Super Furry Animals headlining slot may seem incongruous to some. But they slay their doubters with an eccentric, eclectic and highly polished set of psychedelic cerebral pop.

The venerable Welsh pop wizards have come to melt everyone’s minds, something they have been doing with stunning regularity for over 15 years now, and they open, suitably, with the mind-mangling fan favourite Slow Life, a kind of harmonious techno rhapsody, if such a thing can possibly exist.

Crazy Naked Girls – another album track from their latest long player, Dark Days/Light Years – ascends to the dizzy heights of stadium rock with its Muse-shaped guitar pomposity, while Inaugural Trams is a shimming krautrock odyssey (and oddity) concerned with the new tram network of a made up German city. Its awkward beat and German rap (courtesy of a recording of Franz Ferdinand’s German-born guitarist Nick McCarthy) is yet more evidence of the eccentric circles in which this band moves in.

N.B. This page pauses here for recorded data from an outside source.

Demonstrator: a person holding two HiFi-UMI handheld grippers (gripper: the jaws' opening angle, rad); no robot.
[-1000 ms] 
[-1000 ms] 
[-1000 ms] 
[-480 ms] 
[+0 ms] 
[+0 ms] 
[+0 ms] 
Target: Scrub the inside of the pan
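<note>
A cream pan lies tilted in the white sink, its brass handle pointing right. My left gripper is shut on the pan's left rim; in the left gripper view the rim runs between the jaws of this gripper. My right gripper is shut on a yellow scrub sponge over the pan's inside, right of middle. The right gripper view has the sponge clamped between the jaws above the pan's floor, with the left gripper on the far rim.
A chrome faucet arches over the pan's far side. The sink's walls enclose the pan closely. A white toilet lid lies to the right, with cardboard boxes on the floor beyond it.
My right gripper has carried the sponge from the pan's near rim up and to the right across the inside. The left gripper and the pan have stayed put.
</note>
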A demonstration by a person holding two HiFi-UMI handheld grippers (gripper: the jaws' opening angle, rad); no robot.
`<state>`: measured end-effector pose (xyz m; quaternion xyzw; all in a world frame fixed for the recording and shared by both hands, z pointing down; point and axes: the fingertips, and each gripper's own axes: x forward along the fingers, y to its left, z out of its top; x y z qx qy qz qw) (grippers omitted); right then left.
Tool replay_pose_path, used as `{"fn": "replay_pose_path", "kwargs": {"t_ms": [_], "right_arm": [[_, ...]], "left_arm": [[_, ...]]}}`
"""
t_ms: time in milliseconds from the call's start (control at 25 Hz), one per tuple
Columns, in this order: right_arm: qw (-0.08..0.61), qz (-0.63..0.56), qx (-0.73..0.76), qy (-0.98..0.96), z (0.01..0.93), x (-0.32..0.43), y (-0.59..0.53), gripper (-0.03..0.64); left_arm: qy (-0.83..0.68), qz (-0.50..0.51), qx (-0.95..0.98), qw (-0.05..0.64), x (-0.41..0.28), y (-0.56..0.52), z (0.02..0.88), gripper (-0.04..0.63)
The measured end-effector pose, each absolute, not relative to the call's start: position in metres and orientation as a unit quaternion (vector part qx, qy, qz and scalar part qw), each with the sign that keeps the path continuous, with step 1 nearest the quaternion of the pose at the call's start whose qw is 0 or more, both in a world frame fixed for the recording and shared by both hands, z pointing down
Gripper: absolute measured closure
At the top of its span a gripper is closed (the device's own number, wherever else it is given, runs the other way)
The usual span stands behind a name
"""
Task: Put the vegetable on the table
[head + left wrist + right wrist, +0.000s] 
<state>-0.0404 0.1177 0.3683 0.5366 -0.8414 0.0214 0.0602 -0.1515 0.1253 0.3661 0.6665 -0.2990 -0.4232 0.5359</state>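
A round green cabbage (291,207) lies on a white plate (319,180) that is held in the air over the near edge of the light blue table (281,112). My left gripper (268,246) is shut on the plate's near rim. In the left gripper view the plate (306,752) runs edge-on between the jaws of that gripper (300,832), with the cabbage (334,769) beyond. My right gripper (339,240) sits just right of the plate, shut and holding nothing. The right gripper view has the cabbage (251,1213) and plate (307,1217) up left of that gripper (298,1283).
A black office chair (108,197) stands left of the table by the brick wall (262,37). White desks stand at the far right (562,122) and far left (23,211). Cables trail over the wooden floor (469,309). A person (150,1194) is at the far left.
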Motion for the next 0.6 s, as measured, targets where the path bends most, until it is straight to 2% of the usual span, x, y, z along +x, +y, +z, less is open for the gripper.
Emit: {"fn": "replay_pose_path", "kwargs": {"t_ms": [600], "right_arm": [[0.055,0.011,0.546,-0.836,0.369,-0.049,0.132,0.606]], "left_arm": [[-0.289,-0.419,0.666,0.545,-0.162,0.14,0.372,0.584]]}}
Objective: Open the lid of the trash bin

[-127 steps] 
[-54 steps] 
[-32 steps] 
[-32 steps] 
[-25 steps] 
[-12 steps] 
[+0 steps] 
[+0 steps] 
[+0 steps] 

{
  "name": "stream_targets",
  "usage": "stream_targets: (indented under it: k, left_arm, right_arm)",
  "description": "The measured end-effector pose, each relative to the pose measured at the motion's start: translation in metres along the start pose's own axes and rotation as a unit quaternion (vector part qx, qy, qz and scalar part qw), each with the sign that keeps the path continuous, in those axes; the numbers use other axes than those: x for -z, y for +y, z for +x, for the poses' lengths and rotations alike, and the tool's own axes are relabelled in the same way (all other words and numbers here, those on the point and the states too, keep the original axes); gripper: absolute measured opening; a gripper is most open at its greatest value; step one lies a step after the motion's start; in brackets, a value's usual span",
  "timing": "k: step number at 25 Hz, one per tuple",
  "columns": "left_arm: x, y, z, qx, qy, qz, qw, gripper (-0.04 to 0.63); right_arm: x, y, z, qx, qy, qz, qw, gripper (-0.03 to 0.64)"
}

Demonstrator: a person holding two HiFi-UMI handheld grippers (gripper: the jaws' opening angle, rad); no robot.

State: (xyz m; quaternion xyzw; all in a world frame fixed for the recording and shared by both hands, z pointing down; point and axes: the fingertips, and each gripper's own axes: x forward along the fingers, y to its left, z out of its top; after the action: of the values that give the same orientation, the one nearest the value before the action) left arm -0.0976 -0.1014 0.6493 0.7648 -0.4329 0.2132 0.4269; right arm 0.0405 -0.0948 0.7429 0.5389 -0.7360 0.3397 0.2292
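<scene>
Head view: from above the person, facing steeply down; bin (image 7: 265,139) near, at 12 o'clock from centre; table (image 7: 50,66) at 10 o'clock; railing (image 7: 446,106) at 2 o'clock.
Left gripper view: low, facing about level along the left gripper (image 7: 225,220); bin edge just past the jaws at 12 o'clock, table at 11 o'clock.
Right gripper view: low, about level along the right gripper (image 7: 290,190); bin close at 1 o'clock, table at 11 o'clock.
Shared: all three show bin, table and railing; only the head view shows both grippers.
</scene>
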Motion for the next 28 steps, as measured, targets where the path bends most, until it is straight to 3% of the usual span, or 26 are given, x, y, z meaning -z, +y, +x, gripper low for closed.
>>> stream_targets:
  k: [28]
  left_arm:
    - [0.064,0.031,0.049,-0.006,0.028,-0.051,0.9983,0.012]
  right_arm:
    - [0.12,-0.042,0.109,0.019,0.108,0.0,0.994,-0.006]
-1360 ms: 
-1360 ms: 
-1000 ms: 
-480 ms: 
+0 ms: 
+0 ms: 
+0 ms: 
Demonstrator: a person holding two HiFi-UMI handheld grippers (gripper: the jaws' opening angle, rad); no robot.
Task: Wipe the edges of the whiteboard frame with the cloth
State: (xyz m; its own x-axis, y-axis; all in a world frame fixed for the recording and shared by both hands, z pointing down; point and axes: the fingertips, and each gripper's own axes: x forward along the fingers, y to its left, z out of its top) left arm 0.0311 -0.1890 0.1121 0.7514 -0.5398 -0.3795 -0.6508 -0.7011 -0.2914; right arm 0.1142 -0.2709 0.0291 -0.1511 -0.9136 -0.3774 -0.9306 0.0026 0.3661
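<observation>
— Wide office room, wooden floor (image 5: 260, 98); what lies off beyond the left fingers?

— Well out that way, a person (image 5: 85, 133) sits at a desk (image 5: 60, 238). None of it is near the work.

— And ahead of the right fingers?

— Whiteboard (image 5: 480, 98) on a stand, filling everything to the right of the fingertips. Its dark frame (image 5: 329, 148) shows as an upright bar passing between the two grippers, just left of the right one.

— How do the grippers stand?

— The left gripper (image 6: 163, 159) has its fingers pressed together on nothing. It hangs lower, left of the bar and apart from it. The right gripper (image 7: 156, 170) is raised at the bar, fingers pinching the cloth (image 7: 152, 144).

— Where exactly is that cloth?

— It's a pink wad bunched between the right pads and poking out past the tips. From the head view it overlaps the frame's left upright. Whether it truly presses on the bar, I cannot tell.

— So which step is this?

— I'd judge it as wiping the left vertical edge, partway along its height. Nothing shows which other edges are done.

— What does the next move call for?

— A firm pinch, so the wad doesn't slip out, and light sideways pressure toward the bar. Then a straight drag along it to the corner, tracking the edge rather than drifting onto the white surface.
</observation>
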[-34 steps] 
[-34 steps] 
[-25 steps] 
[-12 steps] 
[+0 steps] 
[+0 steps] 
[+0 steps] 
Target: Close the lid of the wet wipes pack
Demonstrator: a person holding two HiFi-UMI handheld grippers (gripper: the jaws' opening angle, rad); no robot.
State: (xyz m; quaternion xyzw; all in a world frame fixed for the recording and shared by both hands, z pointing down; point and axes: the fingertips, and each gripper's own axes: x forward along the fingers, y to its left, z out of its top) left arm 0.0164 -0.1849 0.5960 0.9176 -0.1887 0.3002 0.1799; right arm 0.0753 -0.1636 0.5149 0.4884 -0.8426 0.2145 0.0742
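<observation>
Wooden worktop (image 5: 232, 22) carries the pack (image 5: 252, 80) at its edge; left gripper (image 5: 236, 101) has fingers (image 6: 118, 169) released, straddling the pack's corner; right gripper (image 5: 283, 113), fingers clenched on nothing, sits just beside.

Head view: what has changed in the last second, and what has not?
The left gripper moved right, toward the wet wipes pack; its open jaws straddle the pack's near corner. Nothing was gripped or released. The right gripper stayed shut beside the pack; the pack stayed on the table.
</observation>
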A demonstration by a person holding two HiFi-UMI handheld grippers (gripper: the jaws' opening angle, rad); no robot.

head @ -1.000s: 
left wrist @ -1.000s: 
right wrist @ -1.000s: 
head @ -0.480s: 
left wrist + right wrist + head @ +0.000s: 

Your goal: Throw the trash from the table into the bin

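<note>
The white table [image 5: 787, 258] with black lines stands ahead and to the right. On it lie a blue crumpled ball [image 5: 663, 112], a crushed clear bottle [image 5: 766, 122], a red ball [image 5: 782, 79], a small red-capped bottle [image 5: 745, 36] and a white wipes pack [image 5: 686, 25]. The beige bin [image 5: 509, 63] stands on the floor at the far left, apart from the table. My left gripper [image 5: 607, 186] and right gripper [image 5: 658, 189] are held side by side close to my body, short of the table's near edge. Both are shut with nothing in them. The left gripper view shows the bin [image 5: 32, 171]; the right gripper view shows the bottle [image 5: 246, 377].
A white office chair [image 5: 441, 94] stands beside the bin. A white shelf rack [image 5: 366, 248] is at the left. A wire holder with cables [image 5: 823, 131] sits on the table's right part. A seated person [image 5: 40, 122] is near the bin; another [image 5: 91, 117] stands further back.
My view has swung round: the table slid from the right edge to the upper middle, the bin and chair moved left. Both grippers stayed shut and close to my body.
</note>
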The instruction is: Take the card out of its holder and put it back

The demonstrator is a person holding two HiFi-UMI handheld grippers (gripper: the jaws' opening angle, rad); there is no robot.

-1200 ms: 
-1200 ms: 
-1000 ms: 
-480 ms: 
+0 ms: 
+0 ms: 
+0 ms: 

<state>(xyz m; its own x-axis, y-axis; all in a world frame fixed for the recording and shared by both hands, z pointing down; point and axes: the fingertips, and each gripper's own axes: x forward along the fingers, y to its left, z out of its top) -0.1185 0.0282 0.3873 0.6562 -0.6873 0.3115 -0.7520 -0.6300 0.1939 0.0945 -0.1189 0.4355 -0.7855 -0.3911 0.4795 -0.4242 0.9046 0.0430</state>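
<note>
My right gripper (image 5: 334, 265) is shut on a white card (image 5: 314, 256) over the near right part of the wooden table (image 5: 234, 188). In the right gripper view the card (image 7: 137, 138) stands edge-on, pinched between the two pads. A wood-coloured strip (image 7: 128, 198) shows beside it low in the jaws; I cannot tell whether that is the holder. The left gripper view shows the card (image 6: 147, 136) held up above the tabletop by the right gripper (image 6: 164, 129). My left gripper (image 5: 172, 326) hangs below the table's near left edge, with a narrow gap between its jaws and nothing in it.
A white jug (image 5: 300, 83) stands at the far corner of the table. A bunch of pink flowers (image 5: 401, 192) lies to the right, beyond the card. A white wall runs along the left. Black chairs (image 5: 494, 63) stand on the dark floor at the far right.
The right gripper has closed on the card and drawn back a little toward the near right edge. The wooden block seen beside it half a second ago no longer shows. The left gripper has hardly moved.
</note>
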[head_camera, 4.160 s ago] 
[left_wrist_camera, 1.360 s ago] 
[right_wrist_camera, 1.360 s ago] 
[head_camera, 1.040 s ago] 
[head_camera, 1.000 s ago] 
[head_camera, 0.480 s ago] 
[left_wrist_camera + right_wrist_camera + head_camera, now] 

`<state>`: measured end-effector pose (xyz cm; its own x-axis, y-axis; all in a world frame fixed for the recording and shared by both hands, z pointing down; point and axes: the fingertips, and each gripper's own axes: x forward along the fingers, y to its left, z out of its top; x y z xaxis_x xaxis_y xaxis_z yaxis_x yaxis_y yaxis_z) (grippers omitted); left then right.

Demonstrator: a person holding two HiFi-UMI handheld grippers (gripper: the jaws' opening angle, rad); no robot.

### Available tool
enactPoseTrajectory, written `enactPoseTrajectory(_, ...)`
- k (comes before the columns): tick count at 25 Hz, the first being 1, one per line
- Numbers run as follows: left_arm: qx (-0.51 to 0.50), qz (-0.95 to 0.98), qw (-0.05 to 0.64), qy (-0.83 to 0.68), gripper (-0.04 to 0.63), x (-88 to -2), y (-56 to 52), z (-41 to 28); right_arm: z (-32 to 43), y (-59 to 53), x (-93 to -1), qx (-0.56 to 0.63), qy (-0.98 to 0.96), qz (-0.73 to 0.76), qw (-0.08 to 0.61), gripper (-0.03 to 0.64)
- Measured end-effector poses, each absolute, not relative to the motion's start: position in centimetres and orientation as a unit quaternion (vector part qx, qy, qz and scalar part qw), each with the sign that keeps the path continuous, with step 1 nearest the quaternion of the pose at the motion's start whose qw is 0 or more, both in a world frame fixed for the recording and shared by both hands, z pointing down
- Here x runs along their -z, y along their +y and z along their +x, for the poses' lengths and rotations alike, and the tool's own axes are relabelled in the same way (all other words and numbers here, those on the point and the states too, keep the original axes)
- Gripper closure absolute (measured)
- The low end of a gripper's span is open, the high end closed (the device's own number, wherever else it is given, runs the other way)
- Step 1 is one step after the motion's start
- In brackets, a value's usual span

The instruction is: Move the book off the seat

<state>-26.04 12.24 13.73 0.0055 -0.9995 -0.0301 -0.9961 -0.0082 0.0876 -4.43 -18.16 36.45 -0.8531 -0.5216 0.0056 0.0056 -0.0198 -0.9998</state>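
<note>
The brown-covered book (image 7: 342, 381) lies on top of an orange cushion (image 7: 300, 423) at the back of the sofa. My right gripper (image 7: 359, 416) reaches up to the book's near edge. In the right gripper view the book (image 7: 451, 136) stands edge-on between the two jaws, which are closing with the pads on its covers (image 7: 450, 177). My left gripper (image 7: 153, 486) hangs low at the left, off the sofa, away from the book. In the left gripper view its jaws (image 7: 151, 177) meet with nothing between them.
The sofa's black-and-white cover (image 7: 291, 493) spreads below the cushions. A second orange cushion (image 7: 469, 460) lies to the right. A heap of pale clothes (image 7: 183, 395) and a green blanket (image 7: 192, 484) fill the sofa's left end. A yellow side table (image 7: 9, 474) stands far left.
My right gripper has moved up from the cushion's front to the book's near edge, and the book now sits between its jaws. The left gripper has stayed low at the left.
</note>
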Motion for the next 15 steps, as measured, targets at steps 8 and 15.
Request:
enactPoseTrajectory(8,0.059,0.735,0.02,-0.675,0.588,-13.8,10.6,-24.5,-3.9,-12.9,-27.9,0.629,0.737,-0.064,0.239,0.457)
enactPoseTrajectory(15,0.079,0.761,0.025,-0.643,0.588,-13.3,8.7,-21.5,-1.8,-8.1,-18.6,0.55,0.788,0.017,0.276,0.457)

It doesn’t always go to plan though. Juxtaposed With You’s chorus is a lovelorn, floaty lullaby accompanied by lush strings but the verse – in which leading oddball Gruff Rhys pumps his voice through a vocoder – is distorted beyond recognition, and appears to be transmitting strange robotic signals to a distant star. Only a glorious bit of pop majesty can save them now. Welcome, then, Hello Sunshine, with its swaying grooves and calming ambience.

Gruff – whose stage look has taken on tramp-chic – provides participation instructions for the crowd via large cardboard banners which he holds aloft while roaming the stage. ‘Woah!’ reads one. ‘Applause’ directs another. But with the likes of (Drawing) Rings Around The World, Golden Retriever, Demons and God! Show Me Magic on the set list there’s little need to appeal for applause.

SFA were always the band skulking around the underbelly of the Britpop era; a band who subverted modern pop music with bouts of nosebleed techno and obscure dalliances. But as the class of ’94 to ’96 continues to dominate 2009, no one can deny them their position atop the Britpop pedestal tonight.